Exercise description: When you reach the line containing "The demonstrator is" in the entries below, repeat it and each line after it exactly until the entries end.

-- Supplied records follows --

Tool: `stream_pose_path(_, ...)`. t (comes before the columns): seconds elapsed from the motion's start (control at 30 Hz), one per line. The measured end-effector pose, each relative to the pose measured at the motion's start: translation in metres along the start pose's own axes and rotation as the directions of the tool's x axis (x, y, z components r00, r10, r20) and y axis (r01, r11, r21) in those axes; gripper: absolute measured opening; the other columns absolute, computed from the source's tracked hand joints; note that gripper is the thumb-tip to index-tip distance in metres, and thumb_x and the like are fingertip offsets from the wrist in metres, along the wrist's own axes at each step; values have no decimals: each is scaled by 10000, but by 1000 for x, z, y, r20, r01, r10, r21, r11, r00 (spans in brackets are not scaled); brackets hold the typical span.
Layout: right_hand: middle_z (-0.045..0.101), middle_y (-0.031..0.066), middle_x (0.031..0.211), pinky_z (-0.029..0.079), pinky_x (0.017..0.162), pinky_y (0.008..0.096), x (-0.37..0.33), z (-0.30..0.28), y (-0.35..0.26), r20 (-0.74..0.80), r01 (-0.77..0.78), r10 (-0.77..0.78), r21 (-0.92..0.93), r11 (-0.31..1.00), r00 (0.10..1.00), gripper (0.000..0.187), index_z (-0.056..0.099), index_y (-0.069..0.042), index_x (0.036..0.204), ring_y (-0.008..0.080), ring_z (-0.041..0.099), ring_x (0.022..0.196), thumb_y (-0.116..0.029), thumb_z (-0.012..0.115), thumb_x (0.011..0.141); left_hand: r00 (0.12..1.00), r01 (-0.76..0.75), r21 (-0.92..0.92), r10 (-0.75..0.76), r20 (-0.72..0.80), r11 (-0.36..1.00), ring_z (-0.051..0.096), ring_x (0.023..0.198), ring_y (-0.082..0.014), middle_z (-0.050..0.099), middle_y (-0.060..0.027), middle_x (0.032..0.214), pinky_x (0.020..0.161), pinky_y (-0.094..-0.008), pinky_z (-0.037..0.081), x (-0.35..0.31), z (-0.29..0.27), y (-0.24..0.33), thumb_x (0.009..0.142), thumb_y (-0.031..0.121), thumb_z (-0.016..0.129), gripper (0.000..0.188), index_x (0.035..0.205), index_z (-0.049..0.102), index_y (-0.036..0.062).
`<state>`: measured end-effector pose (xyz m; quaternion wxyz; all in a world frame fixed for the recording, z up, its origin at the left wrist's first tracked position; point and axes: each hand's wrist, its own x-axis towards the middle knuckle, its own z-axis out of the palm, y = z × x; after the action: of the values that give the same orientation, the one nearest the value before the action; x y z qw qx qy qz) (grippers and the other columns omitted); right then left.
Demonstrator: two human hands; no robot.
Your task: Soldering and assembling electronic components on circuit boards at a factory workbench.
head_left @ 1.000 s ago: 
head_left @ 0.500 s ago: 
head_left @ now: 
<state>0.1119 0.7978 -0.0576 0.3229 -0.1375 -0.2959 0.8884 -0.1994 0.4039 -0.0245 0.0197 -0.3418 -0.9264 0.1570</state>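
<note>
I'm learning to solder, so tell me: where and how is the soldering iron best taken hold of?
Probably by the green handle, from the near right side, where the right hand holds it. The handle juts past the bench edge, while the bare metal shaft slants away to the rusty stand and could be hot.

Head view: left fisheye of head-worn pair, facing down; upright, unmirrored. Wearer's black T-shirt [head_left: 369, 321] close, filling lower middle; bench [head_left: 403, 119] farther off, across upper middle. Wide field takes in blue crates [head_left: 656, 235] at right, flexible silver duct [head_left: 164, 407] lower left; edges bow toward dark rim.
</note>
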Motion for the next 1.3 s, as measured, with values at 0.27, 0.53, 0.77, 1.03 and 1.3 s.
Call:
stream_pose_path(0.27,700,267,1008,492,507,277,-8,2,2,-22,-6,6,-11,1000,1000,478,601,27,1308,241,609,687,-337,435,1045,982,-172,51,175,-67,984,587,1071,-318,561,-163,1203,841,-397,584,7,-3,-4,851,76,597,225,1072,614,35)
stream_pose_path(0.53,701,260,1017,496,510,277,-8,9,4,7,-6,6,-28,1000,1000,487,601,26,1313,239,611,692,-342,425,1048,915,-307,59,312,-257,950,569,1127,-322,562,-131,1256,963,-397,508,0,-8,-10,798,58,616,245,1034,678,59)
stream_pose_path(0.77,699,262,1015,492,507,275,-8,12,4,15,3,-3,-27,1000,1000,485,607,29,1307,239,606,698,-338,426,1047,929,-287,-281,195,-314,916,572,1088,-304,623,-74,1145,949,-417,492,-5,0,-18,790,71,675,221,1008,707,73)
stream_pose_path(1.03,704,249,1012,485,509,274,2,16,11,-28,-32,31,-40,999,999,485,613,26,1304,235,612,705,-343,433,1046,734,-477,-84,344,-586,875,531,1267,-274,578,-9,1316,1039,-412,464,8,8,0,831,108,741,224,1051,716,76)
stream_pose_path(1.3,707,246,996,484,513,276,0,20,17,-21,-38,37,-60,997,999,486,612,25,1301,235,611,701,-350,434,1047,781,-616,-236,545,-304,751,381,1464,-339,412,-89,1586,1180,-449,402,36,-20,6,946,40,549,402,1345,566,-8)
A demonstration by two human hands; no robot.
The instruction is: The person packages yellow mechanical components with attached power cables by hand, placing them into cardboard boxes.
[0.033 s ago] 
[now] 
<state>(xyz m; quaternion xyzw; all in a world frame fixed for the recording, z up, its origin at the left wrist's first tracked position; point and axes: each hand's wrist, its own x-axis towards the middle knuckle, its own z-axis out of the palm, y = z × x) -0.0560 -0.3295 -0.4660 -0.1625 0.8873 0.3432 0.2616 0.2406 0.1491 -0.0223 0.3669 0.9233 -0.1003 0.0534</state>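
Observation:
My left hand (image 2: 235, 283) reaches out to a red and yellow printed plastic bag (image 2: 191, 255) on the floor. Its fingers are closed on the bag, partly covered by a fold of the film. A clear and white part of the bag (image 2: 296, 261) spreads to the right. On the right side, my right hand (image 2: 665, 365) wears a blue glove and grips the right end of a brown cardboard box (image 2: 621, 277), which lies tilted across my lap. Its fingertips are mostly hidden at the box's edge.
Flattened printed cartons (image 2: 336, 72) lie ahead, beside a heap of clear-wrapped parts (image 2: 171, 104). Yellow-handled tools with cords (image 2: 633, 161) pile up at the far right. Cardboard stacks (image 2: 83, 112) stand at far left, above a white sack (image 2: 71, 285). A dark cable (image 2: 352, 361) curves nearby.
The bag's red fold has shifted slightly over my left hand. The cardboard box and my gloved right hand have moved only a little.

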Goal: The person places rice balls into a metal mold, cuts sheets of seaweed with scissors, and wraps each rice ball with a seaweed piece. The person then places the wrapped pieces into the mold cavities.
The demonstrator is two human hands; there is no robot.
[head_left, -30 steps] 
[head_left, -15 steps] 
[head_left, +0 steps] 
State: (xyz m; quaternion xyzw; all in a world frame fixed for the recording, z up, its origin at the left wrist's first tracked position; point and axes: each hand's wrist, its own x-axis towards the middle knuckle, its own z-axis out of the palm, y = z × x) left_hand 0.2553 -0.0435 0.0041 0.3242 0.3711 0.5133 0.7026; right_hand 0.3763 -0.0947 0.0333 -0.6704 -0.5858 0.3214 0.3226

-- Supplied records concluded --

Exercise result:
The demonstrator is two human hands; there is no robot.
[head_left, -30 steps] 
[head_left, -15 steps] 
[head_left, +0 steps] 
State: (xyz m; quaternion xyzw; all in a world frame fixed for the recording, z up, its origin at the left wrist's first tracked position; point and axes: each hand's wrist, its own x-axis towards the middle knuckle, its own z-axis out of the palm, y = z × x) left_hand 0.2553 -0.0435 0.0041 0.3242 0.3711 0.5133 0.7026; right_hand 0.3763 -0.0947 0.0333 -0.6704 -0.5858 0.3214 0.3226

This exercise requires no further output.